• _EXERCISE PROMPT_:
Only a slice of the listing below is wanted. Retype the lines from the one containing "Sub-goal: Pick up" through the one containing "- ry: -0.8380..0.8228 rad", exactly, both ends included.

• _RECORDS FOR THIS TASK_:
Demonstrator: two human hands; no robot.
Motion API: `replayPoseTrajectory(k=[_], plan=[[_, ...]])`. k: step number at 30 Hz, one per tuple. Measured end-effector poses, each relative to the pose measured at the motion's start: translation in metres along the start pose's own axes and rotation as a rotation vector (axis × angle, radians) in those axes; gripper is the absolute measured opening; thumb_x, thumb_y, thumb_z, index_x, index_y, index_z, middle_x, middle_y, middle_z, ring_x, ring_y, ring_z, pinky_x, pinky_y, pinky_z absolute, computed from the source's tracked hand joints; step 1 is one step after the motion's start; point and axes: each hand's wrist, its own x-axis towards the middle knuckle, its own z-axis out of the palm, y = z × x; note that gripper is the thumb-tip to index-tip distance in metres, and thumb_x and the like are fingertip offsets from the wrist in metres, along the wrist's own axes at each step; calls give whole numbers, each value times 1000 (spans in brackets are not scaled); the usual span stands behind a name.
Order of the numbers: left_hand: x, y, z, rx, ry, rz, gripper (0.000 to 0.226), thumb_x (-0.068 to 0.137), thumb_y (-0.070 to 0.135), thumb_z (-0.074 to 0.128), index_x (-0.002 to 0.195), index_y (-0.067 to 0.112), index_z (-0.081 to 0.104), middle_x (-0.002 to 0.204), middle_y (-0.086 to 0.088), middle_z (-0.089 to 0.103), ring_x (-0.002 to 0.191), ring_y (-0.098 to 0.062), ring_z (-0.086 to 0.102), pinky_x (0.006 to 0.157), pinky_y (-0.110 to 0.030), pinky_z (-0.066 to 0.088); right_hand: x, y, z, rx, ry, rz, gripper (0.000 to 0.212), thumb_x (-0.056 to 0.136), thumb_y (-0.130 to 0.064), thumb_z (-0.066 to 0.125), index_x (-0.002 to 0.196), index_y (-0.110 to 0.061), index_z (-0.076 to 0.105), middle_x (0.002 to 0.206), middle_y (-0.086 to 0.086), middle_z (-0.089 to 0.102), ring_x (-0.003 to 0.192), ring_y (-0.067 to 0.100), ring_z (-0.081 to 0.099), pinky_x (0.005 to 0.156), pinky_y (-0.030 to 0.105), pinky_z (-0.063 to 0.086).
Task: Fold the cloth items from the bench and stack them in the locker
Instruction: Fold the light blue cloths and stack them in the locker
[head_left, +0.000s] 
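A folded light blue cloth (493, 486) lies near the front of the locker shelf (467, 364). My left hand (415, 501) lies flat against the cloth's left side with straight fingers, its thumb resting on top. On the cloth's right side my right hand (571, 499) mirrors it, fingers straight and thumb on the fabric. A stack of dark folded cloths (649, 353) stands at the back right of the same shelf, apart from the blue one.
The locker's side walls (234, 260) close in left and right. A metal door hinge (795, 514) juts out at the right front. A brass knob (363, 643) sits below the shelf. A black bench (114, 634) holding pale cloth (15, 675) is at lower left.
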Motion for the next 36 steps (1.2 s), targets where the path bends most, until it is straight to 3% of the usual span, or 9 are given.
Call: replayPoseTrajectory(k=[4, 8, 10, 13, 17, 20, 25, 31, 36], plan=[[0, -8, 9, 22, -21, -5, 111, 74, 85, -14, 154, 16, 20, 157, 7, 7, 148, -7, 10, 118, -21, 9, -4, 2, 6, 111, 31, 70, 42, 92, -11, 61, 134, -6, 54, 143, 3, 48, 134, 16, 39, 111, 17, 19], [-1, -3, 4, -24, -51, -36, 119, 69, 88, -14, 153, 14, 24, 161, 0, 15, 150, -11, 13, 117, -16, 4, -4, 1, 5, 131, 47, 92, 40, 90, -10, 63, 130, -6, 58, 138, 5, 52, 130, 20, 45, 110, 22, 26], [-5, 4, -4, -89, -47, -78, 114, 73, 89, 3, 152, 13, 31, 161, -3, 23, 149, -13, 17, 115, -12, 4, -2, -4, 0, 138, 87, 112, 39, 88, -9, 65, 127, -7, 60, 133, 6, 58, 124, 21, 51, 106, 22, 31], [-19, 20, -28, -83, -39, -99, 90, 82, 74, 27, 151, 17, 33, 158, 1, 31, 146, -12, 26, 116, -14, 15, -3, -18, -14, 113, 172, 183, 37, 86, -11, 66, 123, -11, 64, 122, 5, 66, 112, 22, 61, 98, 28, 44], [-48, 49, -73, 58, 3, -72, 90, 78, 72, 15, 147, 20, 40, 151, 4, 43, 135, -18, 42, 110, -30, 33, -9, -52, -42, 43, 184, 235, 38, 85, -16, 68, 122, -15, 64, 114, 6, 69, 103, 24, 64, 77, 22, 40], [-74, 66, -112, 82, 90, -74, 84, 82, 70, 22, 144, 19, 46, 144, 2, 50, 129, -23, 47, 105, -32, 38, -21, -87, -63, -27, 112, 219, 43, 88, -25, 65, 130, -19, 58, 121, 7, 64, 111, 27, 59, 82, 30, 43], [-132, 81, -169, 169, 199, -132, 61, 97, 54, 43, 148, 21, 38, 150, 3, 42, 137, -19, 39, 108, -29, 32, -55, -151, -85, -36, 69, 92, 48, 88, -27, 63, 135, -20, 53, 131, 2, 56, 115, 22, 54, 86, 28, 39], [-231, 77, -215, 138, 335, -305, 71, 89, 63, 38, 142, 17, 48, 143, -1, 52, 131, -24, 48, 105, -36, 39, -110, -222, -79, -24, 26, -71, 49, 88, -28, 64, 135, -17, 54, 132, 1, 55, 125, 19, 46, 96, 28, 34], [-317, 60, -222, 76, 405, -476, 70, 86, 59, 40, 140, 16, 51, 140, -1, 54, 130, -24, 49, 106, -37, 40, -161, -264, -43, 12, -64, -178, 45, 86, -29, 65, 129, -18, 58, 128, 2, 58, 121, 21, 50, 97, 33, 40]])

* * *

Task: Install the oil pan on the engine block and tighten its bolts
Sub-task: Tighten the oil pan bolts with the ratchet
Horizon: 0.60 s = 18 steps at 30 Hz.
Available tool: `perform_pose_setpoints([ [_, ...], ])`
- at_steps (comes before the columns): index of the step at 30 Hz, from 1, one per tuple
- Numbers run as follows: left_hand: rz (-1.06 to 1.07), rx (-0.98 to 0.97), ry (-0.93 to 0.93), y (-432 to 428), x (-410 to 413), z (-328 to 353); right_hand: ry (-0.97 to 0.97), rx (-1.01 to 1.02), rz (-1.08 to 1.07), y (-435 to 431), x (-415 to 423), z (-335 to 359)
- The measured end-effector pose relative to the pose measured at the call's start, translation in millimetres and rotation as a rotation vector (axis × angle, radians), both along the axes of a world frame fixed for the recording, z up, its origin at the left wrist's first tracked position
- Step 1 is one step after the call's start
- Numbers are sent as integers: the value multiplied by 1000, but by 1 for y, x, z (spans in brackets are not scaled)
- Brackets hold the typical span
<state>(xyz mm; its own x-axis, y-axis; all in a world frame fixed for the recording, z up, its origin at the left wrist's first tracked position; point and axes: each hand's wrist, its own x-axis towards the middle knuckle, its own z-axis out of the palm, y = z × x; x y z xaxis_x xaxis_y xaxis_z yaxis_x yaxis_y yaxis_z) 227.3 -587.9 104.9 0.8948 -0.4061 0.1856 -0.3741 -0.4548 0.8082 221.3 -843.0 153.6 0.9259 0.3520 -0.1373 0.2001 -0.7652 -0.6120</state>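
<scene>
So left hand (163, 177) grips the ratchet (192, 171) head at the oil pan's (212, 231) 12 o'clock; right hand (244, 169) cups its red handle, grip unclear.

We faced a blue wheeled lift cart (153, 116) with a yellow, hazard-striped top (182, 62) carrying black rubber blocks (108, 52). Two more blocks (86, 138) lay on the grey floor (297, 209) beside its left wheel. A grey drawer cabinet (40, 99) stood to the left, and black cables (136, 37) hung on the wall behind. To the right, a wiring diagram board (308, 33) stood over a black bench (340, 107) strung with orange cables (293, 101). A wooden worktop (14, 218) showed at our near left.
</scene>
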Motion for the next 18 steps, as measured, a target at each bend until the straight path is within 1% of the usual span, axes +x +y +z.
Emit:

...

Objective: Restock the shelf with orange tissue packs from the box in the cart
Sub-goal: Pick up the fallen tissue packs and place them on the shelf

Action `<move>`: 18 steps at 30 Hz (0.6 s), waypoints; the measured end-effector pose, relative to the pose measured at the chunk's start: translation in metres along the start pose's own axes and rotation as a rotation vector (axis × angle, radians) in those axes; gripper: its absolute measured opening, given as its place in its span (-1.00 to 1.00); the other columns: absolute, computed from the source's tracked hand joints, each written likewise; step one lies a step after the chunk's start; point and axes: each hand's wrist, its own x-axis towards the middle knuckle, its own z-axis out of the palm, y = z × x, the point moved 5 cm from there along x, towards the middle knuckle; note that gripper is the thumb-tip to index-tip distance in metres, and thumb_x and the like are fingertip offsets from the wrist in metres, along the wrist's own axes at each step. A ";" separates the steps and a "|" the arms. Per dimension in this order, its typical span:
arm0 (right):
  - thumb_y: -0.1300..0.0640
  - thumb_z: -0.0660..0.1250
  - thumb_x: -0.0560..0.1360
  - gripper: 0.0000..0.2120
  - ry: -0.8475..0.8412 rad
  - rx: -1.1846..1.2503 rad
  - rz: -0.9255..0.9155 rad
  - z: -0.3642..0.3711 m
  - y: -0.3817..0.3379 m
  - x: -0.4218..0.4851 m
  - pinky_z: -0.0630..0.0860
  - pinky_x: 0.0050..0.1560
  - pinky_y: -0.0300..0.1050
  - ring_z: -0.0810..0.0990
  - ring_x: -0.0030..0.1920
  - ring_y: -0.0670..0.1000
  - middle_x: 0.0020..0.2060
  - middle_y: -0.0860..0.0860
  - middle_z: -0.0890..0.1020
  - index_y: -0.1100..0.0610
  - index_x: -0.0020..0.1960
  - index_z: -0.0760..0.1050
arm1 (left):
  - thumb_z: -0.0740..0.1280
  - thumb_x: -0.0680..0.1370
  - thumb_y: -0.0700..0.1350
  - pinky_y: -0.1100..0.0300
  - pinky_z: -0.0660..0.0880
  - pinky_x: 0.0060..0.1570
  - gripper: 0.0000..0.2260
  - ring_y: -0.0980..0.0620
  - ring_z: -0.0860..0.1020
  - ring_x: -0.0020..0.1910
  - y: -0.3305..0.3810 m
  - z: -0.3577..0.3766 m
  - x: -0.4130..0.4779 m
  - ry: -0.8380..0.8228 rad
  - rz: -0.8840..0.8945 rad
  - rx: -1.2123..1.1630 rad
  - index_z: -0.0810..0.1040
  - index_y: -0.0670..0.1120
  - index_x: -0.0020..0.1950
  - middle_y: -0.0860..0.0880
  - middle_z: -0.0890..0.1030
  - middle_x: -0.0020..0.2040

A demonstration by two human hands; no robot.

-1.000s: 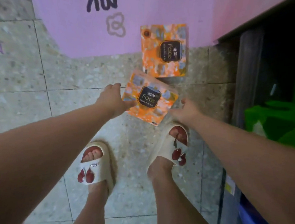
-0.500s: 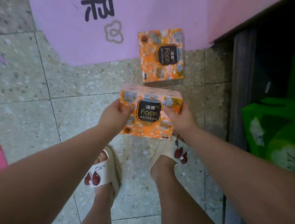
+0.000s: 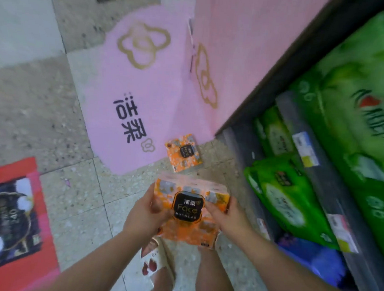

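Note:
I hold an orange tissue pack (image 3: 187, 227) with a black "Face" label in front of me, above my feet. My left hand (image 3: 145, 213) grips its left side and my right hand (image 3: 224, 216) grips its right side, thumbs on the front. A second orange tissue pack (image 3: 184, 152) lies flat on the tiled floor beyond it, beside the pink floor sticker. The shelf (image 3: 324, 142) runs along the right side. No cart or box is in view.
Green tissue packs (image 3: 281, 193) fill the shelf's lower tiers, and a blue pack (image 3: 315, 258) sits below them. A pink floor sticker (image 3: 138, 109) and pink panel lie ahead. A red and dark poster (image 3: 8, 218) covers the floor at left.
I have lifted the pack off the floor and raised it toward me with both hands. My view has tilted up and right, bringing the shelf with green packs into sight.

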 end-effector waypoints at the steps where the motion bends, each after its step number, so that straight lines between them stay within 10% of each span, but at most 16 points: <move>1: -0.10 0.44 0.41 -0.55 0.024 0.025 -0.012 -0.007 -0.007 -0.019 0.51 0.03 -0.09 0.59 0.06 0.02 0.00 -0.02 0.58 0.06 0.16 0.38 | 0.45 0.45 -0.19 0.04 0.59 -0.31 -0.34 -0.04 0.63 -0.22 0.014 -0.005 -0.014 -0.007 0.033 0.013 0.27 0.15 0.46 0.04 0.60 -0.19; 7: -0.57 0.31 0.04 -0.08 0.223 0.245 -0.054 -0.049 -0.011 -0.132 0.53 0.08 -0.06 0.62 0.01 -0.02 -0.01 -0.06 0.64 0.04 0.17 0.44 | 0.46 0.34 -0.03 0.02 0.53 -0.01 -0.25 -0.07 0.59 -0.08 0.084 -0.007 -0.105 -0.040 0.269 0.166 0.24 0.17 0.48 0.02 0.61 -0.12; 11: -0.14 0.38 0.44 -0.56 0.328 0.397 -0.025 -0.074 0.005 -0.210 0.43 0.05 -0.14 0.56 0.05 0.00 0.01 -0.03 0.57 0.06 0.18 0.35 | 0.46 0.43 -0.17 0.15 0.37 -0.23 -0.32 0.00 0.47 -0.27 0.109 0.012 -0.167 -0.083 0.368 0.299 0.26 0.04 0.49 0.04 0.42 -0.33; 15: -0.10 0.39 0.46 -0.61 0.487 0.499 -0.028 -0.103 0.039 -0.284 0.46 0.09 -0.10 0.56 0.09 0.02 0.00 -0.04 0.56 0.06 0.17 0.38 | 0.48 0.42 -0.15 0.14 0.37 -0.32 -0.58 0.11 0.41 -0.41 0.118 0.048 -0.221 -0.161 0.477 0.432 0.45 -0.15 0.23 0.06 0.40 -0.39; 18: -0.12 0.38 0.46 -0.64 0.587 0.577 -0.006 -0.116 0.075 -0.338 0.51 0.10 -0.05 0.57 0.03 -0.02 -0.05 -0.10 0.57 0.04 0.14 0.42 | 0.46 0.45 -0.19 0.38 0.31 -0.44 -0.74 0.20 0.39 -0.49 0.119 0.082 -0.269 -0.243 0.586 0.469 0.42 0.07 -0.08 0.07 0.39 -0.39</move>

• _ANSWER TO THIS TASK_:
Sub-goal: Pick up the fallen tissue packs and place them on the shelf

Action `<move>`: 18 steps at 30 Hz (0.6 s), waypoints; the measured end-effector pose, relative to the pose measured at the chunk's start: translation in metres along the start pose's own axes and rotation as a rotation vector (axis × angle, radians) in those axes; gripper: its absolute measured opening, given as its place in its span (-1.00 to 1.00); the other columns: absolute, computed from the source's tracked hand joints, each written likewise; step one lies a step after the chunk's start; point and axes: each hand's wrist, its own x-axis towards the middle knuckle, its own z-axis out of the palm, y = z × x, the point moved 5 cm from there along x, towards the middle knuckle; note that gripper is the thumb-tip to index-tip distance in metres, and thumb_x and the like are fingertip offsets from the wrist in metres, along the wrist's own axes at each step. A ";" separates the steps and a "|" the arms. Per dimension in this order, its typical span:
arm0 (right):
  - thumb_y: -0.1300..0.0640
  - thumb_z: -0.0660..0.1250
  - thumb_x: -0.0560..0.1360
  - gripper: 0.0000..0.2120
  - ry: -0.8475..0.8412 rad
  - rx: -1.1846..1.2503 rad
  - rz: -0.9255..0.9155 rad
  - z: -0.3642..0.3711 m
  - y: -0.3817..0.3379 m
  - x: -0.4218..0.4851 m
  - pinky_z: -0.0630..0.0860
  - pinky_x: 0.0050..0.1560
  - pinky_y: -0.0300..0.1050
  - ring_z: -0.0810..0.0990
  - ring_x: -0.0030..0.1920
  - ring_y: -0.0670..0.1000
  - middle_x: 0.0020..0.2060
  - middle_y: -0.0860..0.0860
  - middle_z: -0.0890..0.1020
  - index_y: -0.1100..0.0610
  - index_x: -0.0020..0.1960
  - index_z: -0.0760..0.1050
arm1 (left):
  - thumb_z: -0.0740..0.1280
  - thumb_x: -0.0680..0.1370
  - thumb_y: -0.0700..0.1350
  - pinky_y: -0.1100..0.0300
  - pinky_z: -0.0660..0.0880
  - pinky_x: 0.0060..0.1570
  - gripper: 0.0000..0.2260
  - ring_y: -0.0980..0.0620
  - ring_z: -0.0860..0.1020
  - ring_x: -0.0020..0.1910
  - y: -0.3305..0.3810 m
  - z: -0.3577..0.3766 m
  - x: -0.4130..0.4779 m
  - ry: -0.8380..0.8228 rad

The exercise has been answered completely.